- **What needs to be done**: Go through the lines below and copy each one that holds the string "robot".

- **The data**:
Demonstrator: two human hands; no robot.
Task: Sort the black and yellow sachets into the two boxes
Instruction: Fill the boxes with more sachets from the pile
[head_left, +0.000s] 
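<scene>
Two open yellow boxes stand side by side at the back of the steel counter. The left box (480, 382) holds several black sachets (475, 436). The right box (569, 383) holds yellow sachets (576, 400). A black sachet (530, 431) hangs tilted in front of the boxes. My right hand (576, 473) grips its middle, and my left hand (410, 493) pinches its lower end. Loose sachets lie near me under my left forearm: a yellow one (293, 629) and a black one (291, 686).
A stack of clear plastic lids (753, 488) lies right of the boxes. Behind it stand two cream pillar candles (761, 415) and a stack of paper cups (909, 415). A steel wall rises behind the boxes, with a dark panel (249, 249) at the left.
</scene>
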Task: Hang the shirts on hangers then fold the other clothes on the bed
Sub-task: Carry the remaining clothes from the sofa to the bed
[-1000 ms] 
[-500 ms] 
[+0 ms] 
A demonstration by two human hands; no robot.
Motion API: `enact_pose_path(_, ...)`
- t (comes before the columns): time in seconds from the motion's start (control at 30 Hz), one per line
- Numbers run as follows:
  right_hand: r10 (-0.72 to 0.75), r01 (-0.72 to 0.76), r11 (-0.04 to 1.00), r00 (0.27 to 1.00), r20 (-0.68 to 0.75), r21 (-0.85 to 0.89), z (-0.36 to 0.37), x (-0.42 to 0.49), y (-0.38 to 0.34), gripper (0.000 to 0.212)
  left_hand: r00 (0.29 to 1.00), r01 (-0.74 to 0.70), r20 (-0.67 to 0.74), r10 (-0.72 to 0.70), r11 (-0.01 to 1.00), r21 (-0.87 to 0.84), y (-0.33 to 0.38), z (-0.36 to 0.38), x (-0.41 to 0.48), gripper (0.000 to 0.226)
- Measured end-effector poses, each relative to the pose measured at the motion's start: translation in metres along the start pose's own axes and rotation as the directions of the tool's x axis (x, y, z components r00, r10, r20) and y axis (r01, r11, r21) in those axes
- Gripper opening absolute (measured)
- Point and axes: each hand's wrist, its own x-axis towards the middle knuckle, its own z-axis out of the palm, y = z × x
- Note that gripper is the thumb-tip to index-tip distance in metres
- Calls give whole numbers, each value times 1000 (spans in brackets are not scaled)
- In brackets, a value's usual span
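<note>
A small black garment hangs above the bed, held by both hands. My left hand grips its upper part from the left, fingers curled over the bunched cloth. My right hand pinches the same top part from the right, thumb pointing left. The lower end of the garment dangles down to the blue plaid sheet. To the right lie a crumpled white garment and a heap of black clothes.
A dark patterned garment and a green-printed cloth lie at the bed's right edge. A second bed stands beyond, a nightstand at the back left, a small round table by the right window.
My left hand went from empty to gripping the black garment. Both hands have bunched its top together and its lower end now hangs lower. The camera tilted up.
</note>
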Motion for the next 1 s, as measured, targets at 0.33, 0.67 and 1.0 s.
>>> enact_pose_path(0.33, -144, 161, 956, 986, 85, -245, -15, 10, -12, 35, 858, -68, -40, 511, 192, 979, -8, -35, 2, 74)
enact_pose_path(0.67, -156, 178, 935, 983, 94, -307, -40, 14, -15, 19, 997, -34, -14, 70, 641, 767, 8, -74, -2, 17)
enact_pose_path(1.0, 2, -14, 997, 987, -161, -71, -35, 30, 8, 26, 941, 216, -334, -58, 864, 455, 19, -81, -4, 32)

- **Answer for the task**:
Demonstrator: two human hands; no robot.
A demonstration by two human hands; no robot.

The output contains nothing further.